## TASK STATEMENT
Copy out the data below as written; omit any images.

## DATA SHOWN
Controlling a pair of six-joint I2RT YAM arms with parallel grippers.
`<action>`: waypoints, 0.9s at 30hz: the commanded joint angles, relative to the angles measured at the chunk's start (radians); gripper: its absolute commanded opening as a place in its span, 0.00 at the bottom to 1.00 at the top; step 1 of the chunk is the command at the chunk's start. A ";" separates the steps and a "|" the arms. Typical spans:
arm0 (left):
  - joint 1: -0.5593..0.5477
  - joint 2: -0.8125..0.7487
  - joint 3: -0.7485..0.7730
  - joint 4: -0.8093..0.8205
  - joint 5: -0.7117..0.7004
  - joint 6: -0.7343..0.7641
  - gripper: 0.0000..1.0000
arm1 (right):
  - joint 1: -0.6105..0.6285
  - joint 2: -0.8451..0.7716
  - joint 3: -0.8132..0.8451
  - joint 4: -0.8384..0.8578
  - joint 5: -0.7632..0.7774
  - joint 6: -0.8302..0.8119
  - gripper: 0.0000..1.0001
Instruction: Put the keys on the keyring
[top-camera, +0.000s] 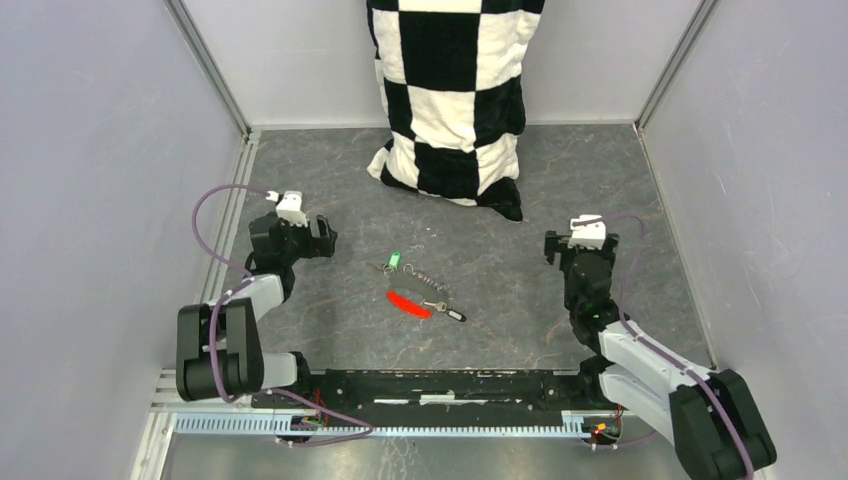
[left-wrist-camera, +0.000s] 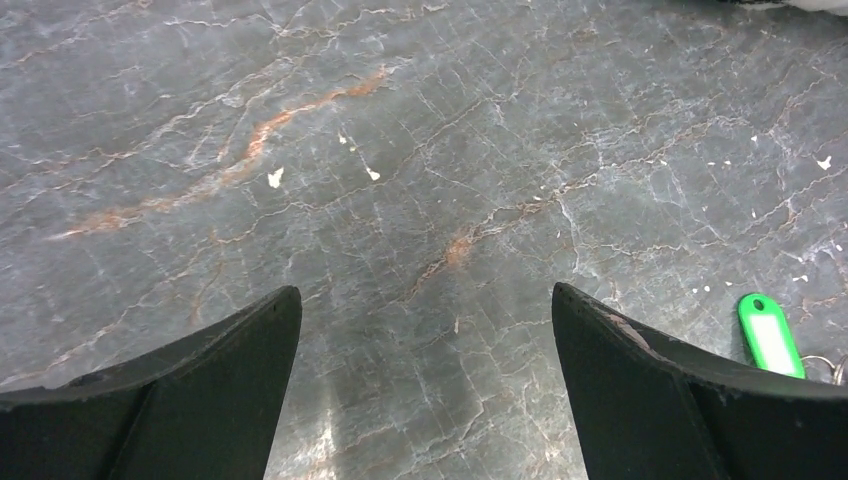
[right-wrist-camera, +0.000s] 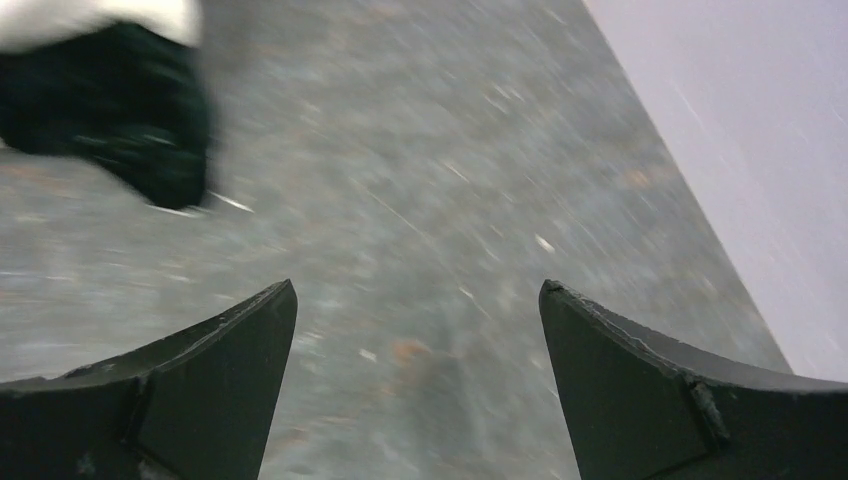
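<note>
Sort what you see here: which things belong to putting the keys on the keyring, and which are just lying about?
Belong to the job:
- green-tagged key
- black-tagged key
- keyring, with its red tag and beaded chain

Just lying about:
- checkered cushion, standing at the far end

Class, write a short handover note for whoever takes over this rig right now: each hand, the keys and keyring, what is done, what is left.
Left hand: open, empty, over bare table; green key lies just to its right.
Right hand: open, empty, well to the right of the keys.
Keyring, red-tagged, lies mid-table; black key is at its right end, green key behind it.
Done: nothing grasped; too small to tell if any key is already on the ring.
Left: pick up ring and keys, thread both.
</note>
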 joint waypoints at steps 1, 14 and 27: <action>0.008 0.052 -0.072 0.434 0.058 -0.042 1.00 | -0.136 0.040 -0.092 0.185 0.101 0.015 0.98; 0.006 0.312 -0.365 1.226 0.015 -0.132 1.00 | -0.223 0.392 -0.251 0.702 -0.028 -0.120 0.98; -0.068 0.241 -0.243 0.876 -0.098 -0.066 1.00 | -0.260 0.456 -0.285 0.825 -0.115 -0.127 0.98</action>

## OUTPUT
Controlling a pair of six-joint I2RT YAM arms with parallel grippers.
`<action>`: waypoints, 0.9s at 30hz: the commanded joint angles, relative to the angles measured at the chunk's start (radians); gripper: its absolute commanded opening as a place in its span, 0.00 at the bottom to 1.00 at the top; step 1 of the chunk is the command at the chunk's start. A ";" separates the steps and a "|" the arms. Typical spans:
arm0 (left):
  - joint 1: -0.5593..0.5477
  - joint 2: -0.8125..0.7487
  - joint 3: -0.7485..0.7730
  - joint 4: -0.8093..0.8205
  - joint 5: -0.7117..0.7004
  - joint 6: -0.7343..0.7641
  - gripper: 0.0000..1.0000
arm1 (right):
  - joint 1: -0.6105..0.6285
  - joint 2: -0.8451..0.7716
  - joint 3: -0.8132..0.8451
  - joint 4: -0.8384..0.8578
  - joint 5: -0.7632..0.7774
  - joint 6: -0.8302..0.8119
  - gripper: 0.0000..1.0001
Instruction: Put the keys on the keyring
[top-camera, +0.000s] 
[left-wrist-camera, +0.000s] 
[right-wrist-camera, +0.000s] 
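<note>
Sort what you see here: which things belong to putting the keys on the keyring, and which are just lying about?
Belong to the job:
- green-tagged key
- black-tagged key
- keyring, with its red tag and beaded chain

Just lying about:
- checkered cushion, standing at the far end

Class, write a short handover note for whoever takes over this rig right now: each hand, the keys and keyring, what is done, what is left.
Left hand: open, empty, over bare table; green key lies just to its right.
Right hand: open, empty, well to the right of the keys.
Keyring, red-tagged, lies mid-table; black key is at its right end, green key behind it.
Done: nothing grasped; too small to tell if any key is already on the ring.
Left: pick up ring and keys, thread both.
</note>
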 joint waypoints at steps 1, 14 and 27: <action>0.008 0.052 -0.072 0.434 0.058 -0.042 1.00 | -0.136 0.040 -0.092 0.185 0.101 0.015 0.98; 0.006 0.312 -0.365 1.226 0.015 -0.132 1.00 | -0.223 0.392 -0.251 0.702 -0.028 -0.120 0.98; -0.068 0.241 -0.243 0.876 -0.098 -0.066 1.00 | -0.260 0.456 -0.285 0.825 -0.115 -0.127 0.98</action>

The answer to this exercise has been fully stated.